Forum Discussion
What happens to Cluster shared volumes during network outage?
Based on your description, it seems that the network outage caused the Hyper-V hosts to lose connectivity to the CSV volumes, which resulted in the VMs being stopped and the cluster services being interrupted. This is because the CSV volumes are a shared storage resource that relies on the network for communication between the hosts and the storage.
Your understanding of the SameSubnetDelay and SameSubnetThreshold settings is correct. These settings are used by the cluster to determine how long to wait before taking action when a host becomes unavailable within the same subnet. In the case of a complete network blackout, these settings do not apply, and the remaining hosts will take action immediately.

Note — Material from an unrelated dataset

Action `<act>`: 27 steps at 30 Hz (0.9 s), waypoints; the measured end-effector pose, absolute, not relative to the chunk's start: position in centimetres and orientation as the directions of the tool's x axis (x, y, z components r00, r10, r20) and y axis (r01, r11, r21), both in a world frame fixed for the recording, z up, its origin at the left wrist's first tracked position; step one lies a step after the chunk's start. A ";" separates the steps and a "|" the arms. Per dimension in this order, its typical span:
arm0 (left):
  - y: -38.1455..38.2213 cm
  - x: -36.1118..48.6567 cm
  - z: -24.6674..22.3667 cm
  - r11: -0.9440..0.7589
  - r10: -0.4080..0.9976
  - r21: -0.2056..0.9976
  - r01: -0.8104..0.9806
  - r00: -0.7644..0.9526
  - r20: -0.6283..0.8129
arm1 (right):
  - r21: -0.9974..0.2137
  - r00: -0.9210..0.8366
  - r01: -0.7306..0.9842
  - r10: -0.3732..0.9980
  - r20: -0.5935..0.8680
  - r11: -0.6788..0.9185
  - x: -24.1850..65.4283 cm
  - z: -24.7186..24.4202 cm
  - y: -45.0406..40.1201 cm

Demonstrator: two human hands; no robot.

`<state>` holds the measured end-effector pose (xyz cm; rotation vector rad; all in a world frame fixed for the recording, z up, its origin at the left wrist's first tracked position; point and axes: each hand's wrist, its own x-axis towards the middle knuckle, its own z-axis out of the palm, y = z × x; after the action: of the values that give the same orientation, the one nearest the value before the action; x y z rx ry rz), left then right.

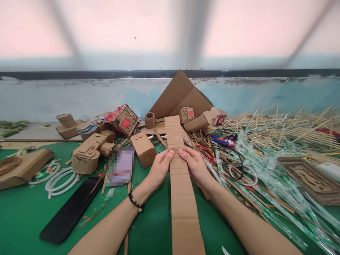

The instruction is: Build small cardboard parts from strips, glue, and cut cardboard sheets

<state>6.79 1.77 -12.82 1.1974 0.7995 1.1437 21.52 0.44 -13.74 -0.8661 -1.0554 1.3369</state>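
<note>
A long cardboard strip (183,198) with crosswise creases runs from the bottom of the view up to the middle. My left hand (160,164) grips its left edge, thumb on top and fingers hidden underneath. On the opposite edge my right hand (195,166) pinches it the same way, thumb tip close to the left one. The far end of the strip extends past both thumbs, tilted up. Just left of my left hand is a small closed cardboard box (143,148). Beyond my right hand lie red-handled pliers (205,152).
Cardboard camera models (86,154) and a red-patterned box (123,120) stand at left. A black flat piece (71,209) and coiled white tube (62,182) lie on the green table (151,230). Plastic wrap (265,170), stick frames (276,127) and scraps fill the right. A large cardboard sheet (175,95) leans behind.
</note>
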 end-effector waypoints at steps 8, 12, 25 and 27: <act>2.0 6.5 -12.4 -0.007 0.944 0.970 -0.244 0.317 0.087 | -0.969 -0.156 -0.244 0.984 0.086 0.046 21.3 -13.9 0.6; 1.7 6.8 -12.9 -0.020 0.947 0.973 -0.229 0.309 0.092 | -0.965 -0.158 -0.229 0.974 0.164 0.125 21.6 -13.6 0.7; 2.5 6.3 -12.9 0.069 0.941 0.960 -0.271 0.338 0.028 | -0.983 -0.184 -0.171 0.978 0.098 0.067 21.3 -14.3 0.6; 2.3 6.5 -13.0 0.021 0.949 0.963 -0.268 0.309 0.065 | -0.972 -0.139 -0.212 0.981 0.132 0.101 21.1 -14.4 0.5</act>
<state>6.52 2.34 -12.98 1.1596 0.7689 1.1044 21.12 0.52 -14.36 -0.8950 -1.2166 1.3207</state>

Regarding the CSV volumes, it's possible that the volumes that were not lost were owned by the hosts that were still up and running. When a host loses connectivity to a CSV volume, it will drop the volume, and the ownership of the volume will be transferred to another host in the cluster. If a host is the owner of a CSV volume and it loses network connectivity, the ownership will not be transferred to another host until the SameSubnetThreshold has been exceeded.
In terms of preventing this from happening again during network maintenance, creating a separate network for heartbeat communication is a good idea. This will provide an additional layer of redundancy and help ensure that the cluster can remain online during a network outage. Additionally, you may want to consider implementing a redundant storage network, such as a separate FC fabric, to provide additional resilience for the CSV volumes.
Mark_Albin Thank you for your response and confirming my thoughts. In the last line you mention a redundant FC network/fabric. How would this help without having the extra ethernet network? Since even a second FC fabric would rely on the network communication to be available, correct?
Currently the CSV volumes have 4 paths to each host.